I worked tomorrow, but could technically be working anytime. Neonatal usually didn’t find itself understaffed, but for the times it did, the administration made sure to have enough nurses on call. Luckily, this weekend was not one where they needed me. I much preferred the rest to additional pay.
I ended Sunday night by eating some berries on toast (not a jam, but still delicious) and watching some sci-fi show about a traveling blues band with superpowers. The berries were starting to get old, so I figured I might as well use them before I had to throw them out. Actual cooking was something I rarely had the energy (or appetite) for; I ate out a lot. The show was pretty terrible; just what I needed. I went to sleep later than I probably should have (midnight), but set my alarm for four. Such is life. At least I didn’t have to work nights.

I got up the next morning, showered, and ate a quick bowl of cereal before heading over to the hospital. The place was always busy with countless staff and patients, but the administrators would somehow notice if any employees weren’t there on time. It was uncanny. I made it in a minute ahead, grabbing my uniform and making my way to the maternity ward.

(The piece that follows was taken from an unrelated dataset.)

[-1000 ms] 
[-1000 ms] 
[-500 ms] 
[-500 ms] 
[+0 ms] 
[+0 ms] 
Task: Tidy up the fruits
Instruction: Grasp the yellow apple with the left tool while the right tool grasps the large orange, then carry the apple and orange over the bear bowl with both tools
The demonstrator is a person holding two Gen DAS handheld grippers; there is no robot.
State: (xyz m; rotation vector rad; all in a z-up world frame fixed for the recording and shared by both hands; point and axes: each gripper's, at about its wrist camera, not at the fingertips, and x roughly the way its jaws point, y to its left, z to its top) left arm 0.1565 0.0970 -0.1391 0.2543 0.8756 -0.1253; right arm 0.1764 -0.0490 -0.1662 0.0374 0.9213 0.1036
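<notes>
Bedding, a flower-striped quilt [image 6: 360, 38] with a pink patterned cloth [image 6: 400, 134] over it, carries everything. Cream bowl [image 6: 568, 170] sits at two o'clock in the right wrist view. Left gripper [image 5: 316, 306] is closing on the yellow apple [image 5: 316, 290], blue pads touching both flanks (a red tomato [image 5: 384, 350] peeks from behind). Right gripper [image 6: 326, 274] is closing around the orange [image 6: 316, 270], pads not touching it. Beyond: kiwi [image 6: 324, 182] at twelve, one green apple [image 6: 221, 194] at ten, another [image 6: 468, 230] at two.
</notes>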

Another nurse appeared walking beside me as I made it in – my best work friend, Laura. She was more experienced than I by several years, but somehow we had formed an alliance.
“Hey, Sara. We’ve had two births in the past day. Neither had any major problems, though, so they’ll probably be out pretty soon.”
“Good. I’m not in the mood for any sort of complications.”
“Are you ever?”
“No.”
“So why are you here, again?” Laura jokingly asked.
“The salary?” We both laughed. It was nothing special.
“No, really, I like it well enough here. Most of the time. It’s the times I don’t like that I worry about,” I noted. “My mom called again yesterday.”
“Yeah?”
“Still pushing me to find a boyfriend.”
“You could always lie.”
“No, she’d want to meet him. Anyways, I don’t have the time for that nonsense anyways. I have a cat; why would I want another animal to pick up after?”
“Amen to that, sister. Speaking of that time, I need to go explain to some students why endotracheal intubation at birth is an unnecessary risk for meconium covered brats.”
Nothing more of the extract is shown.